Parameterizing a Correlation Matrix

Use a Spectral Decomposition method to parameterize a correlation matrix [Rebonato1999]. The input of the algorithm is a matrix that resembles a correlation matrix but lacks the property of positive semi-definiteness. The output of the algorithm is a parameterized correlation matrix with non-negative eigenvalues.

Summary Statistics supports two usage models for parametrizing a correlation matrix:

  1. The dataset and its parameters are provided into the library through a constructor or editors of the Summary Statistics. The correlation matrix for this dataset is computed using the approaches described above. Parameterization of the correlation is performed with the method of Spectral Decomposition.
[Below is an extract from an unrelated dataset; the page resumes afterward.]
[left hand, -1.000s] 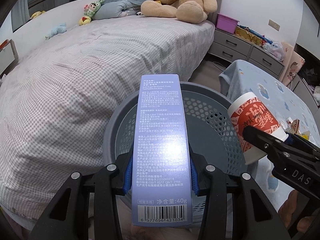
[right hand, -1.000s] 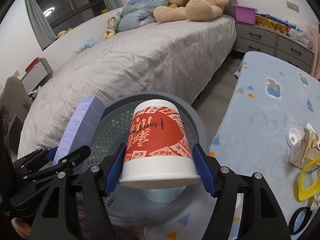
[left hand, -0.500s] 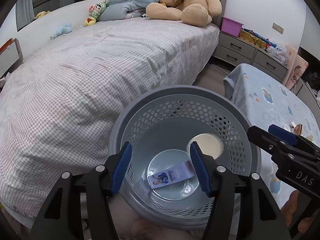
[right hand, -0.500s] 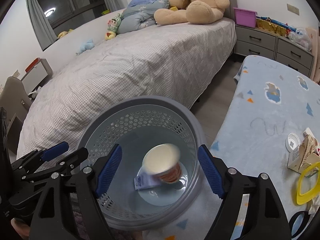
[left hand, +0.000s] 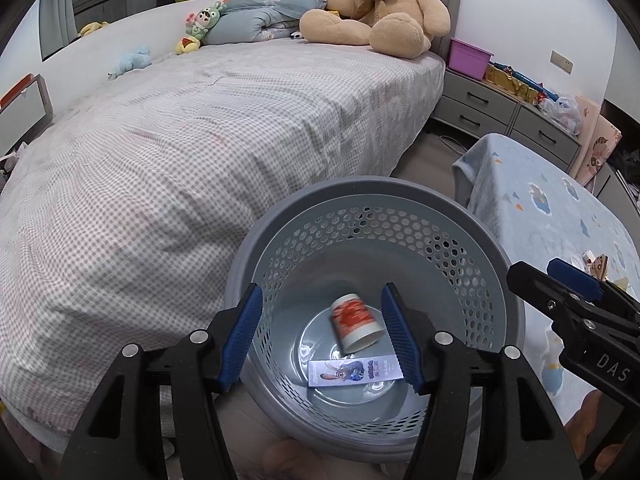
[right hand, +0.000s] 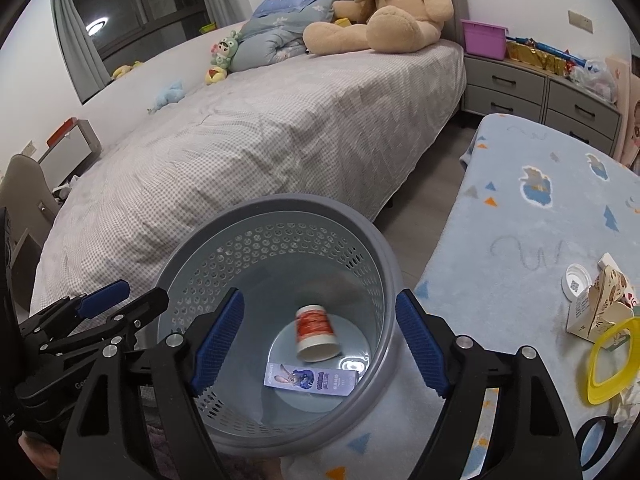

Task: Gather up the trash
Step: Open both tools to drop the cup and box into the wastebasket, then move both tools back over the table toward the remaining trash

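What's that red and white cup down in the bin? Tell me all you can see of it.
The cup looks like a paper cup with a red printed band and plain white rim. It lies tipped on its side on the solid bottom of the grey perforated bin, open end toward the camera. Just in front of it lies a flat purple box with a cartoon rabbit; whether they touch is unclear. No hand-held gripper touches the cup. Its print is too blurred to read.
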Action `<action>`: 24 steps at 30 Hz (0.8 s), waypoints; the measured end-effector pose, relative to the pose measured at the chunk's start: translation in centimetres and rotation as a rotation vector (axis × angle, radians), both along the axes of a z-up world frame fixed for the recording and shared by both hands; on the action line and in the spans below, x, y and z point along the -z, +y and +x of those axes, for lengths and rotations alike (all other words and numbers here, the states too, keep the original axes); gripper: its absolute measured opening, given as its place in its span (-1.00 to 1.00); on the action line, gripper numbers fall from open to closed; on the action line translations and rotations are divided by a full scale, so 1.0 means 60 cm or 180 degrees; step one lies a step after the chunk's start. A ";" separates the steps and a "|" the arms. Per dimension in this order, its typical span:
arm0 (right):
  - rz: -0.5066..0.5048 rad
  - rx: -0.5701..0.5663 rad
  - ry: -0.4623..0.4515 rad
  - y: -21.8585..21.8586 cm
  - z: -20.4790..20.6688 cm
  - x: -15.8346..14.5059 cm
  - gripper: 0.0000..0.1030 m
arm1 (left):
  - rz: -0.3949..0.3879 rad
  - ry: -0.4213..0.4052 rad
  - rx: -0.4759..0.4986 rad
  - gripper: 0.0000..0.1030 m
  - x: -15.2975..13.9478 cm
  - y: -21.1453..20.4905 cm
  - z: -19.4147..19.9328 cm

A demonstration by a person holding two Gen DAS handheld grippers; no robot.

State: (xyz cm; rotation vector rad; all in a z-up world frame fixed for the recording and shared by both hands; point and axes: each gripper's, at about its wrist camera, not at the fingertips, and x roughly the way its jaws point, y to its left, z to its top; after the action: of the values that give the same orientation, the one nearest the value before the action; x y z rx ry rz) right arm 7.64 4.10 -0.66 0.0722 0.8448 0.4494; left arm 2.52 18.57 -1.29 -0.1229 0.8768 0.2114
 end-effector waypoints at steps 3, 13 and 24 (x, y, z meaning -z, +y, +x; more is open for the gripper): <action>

  2. The correlation matrix computed earlier using Summary Statistics algorithms or other tools is simply registered in the Summary Statistics task. The dimension of the task defines the order of the matrix. In this case, you do not need to provide the dataset and its attributes such as number of observations and its storage format to the library.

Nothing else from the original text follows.